By Karen Butterfield

Missourian Staff Writer

The Union School District’s administrative intern program has “paid off in dividends,” said Superintendent Dr. Steve Weinhold.

The program kicked off in 2014 to help manage the building in which they were placed. Interns were there to deal with discipline, scheduling and day-to-day operations to help make sure the principal had the time and flexibility to be an instructional leader.

Since the program’s inception, several of the interns have grown into permanent administrative roles in the district.

Kendra Fennessey, who was an intern at Beaufort Elementary, is now the principal at the school. Aaron Burd, intern at the middle school, is the principal at Clark-Vitt Elementary. Rhea Summers, an intern at Clark-Vitt Elementary, is now an assistant principal at the school.

Rob Rogers and Claire Heaton, both interns at Central Elementary, are now assistant principals at Central.
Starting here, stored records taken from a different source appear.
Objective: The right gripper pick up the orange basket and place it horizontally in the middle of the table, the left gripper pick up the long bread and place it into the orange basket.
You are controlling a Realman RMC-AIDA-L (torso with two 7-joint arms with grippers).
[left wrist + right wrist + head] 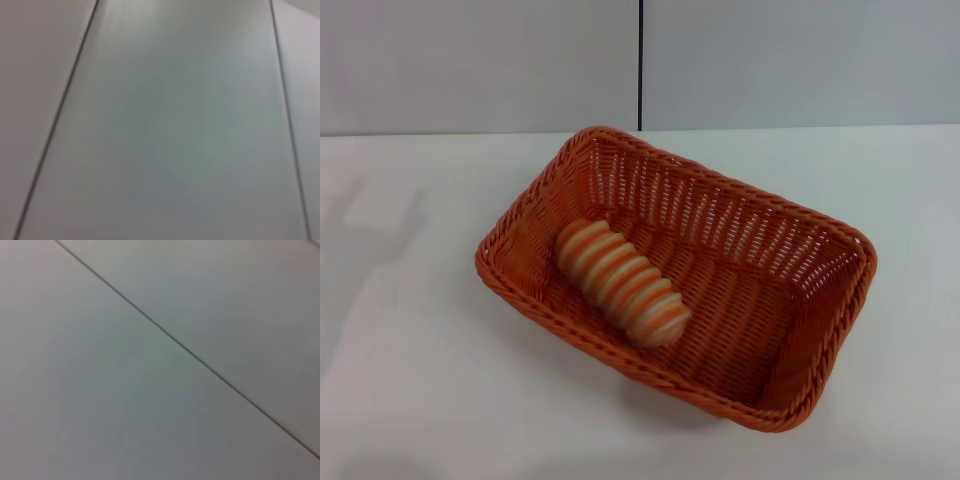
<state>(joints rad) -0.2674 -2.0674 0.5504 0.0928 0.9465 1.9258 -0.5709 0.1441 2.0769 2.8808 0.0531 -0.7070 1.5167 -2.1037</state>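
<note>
In the head view the orange basket lies in the middle of the white table, its long side running slantwise from back left to front right. The long bread, striped orange and cream, lies inside the basket on its floor, toward the left end. Neither gripper shows in any view. Both wrist views take in only plain grey panels with thin dark seams.
A light grey wall with a dark vertical seam stands behind the table. Faint shadows fall on the table's left part.
</note>
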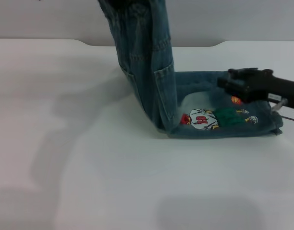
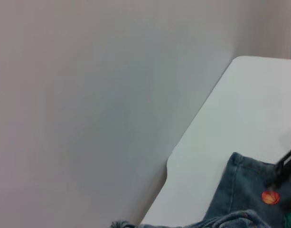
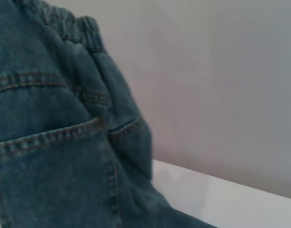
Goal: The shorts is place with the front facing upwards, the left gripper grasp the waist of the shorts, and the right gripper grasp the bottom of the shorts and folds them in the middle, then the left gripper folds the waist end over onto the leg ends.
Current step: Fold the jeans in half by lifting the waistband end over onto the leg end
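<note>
The shorts (image 1: 151, 62) are folded lengthwise into a narrow strip. Their waist end rises steeply from the table and runs out of the top of the head view, where a dark bit of the left gripper (image 1: 122, 3) holds it. The leg ends (image 1: 262, 125) lie flat at the right, with the cartoon print (image 1: 204, 118) facing up. My right gripper (image 1: 242, 85), black and blocky, sits low over the leg part, just behind the print. The right wrist view shows the hanging shorts (image 3: 55, 142) with the elastic waistband (image 3: 74, 28). The left wrist view catches a leg hem (image 2: 249, 190) and part of the right gripper (image 2: 287, 168).
The white table (image 1: 89, 158) stretches to the left and front of the shorts. Its rear edge has a notch (image 1: 151, 45) behind the raised cloth, and a pale wall (image 1: 233, 19) stands close behind it.
</note>
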Motion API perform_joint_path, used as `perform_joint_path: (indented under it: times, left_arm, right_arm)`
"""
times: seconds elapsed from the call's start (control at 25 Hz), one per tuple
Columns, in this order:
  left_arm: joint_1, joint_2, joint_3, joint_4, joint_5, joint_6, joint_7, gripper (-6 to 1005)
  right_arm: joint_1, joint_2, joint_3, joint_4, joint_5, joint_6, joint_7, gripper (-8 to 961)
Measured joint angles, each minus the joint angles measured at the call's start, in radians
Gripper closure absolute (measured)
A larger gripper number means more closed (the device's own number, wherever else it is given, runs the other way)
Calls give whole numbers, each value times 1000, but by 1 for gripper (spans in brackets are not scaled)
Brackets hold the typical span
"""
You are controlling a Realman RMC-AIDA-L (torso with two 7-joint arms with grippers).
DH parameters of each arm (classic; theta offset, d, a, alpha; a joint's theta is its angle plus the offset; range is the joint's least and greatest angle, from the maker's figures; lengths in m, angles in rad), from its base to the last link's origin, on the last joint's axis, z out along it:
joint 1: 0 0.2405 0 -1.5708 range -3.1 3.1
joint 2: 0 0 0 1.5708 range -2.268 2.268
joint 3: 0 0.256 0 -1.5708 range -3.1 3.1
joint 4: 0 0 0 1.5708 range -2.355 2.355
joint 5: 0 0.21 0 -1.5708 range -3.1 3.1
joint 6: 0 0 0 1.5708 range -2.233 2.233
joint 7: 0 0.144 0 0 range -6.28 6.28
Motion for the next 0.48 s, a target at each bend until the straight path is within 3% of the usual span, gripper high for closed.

Sally Denbow, intern at Beaufort Elementary, is now the assistant principal at Beaufort.

“Overall, we are very pleased with this program as it has allowed our district to better meet the needs of our students, and has also been instrumental in developing ‘home-grown’ leaders within our district who already knew our system and were able to seamlessly transition into a role and immediately begin making an impact,” said Dr. Justin Tarte, executive director of HR and learning.

The program also has allowed teachers to move from the classroom and see if they liked being in an administrative role.

“It’s been a very successful program,” Weinhold said. “It was a good growing process for young administrators (and provided) a time to build experience with the help, supervision and instructional leadership within the building.”

Burd praised the program and the guidance of Dr. Ty Crain, middle school principal, who he worked with during his internship.

“The experiences that I got to be a part of on a daily basis were far better than anything that I had ever learned or experienced by completing coursework for an administrative degree,” he said.

“As an intern, I got to experience a little bit of every aspect of building leadership and this experience helped ease my transition as a current principal. Without the administrative intern opportunity, I don’t know where I would be, but I also know that I wouldn’t be nearly as prepared for life as an administrator without this experience.”

Rogers echoed the sentiment.

“I really appreciate the district’s willingness to have such a program,” he said. “It not only allowed me the chance to transition from the classroom to an administrative role but it also gave the district the flexibility to find a role that best utilizes my skills.”

Tarte said the administrative intern program is widely used in school districts across the country and is an excellent way to grow leaders internally while also ensuring the ever-changing needs of the district can be met.